Learning that was hard. Even harder was learning that I can’t fix someone else’s depression. Not really. I can succeed in alleviating bad moods or cheering up a child. I can get quite good at it, but I have not actually solved a problem in a lasting way. I’ve just acquired a never-ending job as the make-it-better person. This job burdens me and prevents anyone from taking the long, hard steps to seek out a true solution.

So I sing my own songs. I do my own soul-searching to figure out why some of my songs are sad or scared. I find ways to be happy. And I try to sing in harmony with those around me. Because sympathetic vibration works in both directions. Sometimes I’m the one who gets lifted by it.

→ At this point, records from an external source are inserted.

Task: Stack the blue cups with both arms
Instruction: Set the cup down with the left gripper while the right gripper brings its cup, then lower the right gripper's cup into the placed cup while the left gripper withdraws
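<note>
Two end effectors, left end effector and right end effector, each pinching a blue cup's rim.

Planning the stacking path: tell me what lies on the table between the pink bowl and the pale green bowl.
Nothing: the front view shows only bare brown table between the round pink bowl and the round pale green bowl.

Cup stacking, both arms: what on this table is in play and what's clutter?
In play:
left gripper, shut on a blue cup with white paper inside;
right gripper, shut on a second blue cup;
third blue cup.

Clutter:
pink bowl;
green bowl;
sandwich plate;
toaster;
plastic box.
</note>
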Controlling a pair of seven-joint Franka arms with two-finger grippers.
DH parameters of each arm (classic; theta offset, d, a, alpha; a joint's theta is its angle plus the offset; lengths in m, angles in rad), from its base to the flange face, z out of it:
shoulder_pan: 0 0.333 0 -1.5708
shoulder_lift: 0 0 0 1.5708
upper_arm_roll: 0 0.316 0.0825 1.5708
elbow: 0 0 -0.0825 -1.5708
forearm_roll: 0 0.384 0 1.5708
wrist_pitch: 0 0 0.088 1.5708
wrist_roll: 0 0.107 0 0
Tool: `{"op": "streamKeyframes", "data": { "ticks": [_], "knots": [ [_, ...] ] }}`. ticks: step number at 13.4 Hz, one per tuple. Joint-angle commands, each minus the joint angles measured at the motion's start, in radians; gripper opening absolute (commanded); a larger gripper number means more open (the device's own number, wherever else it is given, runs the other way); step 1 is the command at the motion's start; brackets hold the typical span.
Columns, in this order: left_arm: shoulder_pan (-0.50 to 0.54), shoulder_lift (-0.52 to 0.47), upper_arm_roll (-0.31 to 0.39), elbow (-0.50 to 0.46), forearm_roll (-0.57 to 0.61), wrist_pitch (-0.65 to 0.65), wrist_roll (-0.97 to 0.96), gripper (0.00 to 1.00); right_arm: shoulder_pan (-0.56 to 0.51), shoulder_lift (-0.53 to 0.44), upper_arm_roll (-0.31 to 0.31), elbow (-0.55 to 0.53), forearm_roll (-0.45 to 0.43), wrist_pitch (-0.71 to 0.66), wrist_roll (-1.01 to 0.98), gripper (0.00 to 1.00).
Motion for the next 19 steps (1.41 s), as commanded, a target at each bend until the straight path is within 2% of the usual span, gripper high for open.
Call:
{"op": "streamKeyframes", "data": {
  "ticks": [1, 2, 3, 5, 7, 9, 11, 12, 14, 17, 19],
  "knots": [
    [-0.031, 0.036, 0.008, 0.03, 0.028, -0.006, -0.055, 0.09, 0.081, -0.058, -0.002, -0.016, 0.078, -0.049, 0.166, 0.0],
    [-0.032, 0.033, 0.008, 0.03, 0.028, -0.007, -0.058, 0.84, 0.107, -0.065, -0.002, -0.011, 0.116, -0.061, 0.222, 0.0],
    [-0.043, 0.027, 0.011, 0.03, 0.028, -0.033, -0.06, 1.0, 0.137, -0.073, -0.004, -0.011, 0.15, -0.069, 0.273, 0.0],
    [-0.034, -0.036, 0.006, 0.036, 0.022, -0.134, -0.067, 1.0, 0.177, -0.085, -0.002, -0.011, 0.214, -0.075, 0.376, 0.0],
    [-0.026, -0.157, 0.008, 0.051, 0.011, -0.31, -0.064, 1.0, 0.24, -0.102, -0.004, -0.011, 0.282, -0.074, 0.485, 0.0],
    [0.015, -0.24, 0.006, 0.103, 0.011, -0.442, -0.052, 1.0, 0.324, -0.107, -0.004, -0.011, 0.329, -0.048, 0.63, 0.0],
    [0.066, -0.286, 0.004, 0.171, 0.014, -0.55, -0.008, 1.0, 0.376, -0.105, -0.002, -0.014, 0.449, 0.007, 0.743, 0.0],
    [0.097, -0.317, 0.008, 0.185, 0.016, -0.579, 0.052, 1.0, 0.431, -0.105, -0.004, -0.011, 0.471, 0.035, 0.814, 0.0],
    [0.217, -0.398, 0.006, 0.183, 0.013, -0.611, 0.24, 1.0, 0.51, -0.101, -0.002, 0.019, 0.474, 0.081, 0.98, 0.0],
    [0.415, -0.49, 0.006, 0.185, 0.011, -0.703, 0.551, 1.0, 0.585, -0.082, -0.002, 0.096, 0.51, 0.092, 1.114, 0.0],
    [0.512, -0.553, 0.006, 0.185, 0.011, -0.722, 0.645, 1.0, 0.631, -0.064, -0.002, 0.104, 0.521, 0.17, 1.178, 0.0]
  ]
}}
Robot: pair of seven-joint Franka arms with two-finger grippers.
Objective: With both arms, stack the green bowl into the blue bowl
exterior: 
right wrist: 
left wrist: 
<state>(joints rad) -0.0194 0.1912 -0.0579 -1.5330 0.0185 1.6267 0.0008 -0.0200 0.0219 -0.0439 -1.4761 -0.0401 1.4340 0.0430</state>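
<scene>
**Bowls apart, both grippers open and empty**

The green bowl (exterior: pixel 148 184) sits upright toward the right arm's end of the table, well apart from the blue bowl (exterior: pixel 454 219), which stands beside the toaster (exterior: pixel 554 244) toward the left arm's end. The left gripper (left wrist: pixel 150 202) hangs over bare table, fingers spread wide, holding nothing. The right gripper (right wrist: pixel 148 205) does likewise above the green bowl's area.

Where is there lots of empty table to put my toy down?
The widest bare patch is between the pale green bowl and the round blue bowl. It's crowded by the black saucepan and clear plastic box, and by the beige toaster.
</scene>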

Massive Geek, Comic, Media Convention. Fan X

Twelve hours in the small 10×10 space that we set up and stocked with Schlock things. Lots of lovely conversations. Handing out flyers to people who have never heard of us before. Selling starter books to people who have never heard of Schlock. Greeting returning fans and helping them find shiny merchandise they love. Long stretches of time where people walk past and don’t even look at us. Watching the sales numbers slowly inch past the point where the endeavor is profitable in a strict sense, but knowing later we’ll have to evaluate whether the profit is sufficient to pay for the time and stress. Watching people in costumes pass, many of them impressive, some of them delightful. Exhaustion. Sore feet. Being extra careful on the drive home because of the tired. Another fifteen hour work day tomorrow.

All of that.

But there was one moment today… I was talking to a woman, I can’t even remember which one. But in the midst of talking Schlock or maybe talking about one of my picture books, her eyes flickered over the booth. I turned to see what she was looking at, what had impressed her. I saw three tables covered in books, pins, dice, coins, posters, and other things. She was impressed by the extent of our creations and for a moment I saw what she saw. We’ve made enough stuff to fill a little 10×10 store, and that is an accomplishment in itself.